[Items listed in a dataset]
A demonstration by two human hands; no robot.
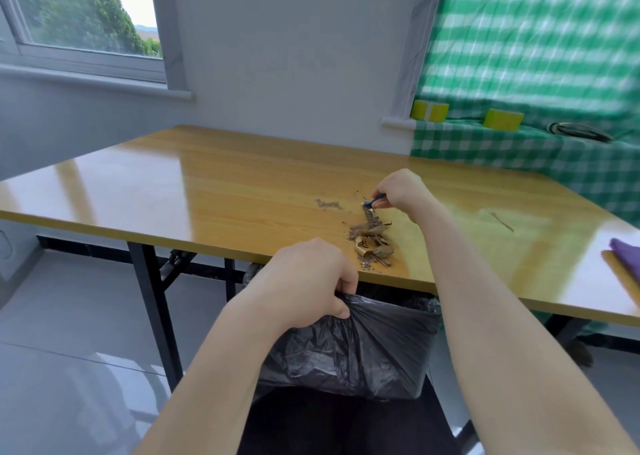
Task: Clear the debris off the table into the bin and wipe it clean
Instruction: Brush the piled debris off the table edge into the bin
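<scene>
A pile of brown dry leaf debris [373, 243] lies on the wooden table [214, 191] close to its near edge, with a trail of crumbs running back from it. My right hand [401, 191] grips a small blue tool [375, 201] at the far end of that trail, its tip on the tabletop. A smaller grey smear of dust [327, 204] lies to the left. My left hand [311, 281] grips the rim of the black bin liner [360, 347], holding the bin just below the table edge under the pile.
A purple cloth [625, 257] lies at the table's right edge. Behind, a green checked cloth [519, 156] covers a ledge with two yellow tape rolls [502, 119] and a dark coiled cable [578, 131]. Black table legs [156, 312] stand at left over grey floor.
</scene>
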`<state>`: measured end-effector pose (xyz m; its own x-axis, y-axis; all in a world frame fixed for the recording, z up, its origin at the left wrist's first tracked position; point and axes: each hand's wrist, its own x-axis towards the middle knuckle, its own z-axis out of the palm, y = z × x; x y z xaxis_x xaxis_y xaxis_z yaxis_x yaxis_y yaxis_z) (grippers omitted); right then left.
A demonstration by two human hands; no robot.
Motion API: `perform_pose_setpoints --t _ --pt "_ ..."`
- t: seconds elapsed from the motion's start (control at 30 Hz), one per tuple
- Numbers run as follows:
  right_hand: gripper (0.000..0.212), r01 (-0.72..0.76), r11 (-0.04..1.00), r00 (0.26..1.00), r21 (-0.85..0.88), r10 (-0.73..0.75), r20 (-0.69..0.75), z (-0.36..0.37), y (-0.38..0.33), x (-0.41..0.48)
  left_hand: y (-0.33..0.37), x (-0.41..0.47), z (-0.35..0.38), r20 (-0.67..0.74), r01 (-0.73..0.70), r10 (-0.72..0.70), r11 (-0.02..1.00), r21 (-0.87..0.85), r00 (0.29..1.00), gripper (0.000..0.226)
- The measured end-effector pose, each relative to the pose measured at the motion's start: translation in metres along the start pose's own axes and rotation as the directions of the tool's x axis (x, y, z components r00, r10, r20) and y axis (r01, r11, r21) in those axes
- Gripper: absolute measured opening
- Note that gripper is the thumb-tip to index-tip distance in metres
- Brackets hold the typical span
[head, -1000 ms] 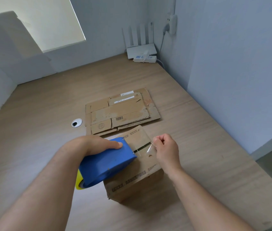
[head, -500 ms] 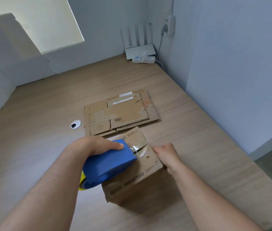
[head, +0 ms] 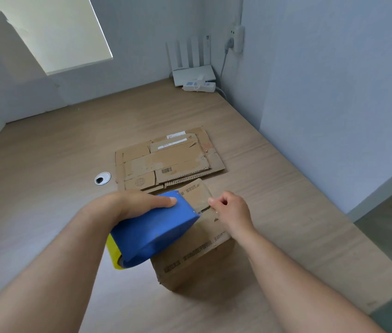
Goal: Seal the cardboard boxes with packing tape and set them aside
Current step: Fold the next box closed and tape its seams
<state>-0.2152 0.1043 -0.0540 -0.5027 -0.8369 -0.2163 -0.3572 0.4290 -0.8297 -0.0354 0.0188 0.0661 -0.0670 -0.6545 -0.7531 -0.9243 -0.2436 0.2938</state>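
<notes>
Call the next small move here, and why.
Probably press the tape end down onto the cardboard box top. The right hand pinches it, drawn from the blue tape dispenser that the left hand grips; the flap seam shows dark beneath.

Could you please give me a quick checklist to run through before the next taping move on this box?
1. Left hand grips the tape dispenser: ok.
2. Right hand pinches the tape end: ok.
3. Box stands flat on the table: ok.
4. Top flaps fully closed: cannot tell, dispenser hides part of the seam.
5. Tape pressed onto the seam: cannot tell, clear tape barely shows.
</notes>
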Motion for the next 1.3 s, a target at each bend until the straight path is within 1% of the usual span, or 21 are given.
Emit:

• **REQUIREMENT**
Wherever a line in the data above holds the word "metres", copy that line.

• **ANSWER TO THIS EXERCISE**
- The measured end-effector pose, each relative to the pose measured at the motion's start: translation in metres along the start pose's own axes and rotation as the directions of the tool's x axis (x, y, z components r00, r10, r20) and y axis (r01, r11, r21) in those axes
- Note that gripper is the thumb-tip to index-tip distance in metres

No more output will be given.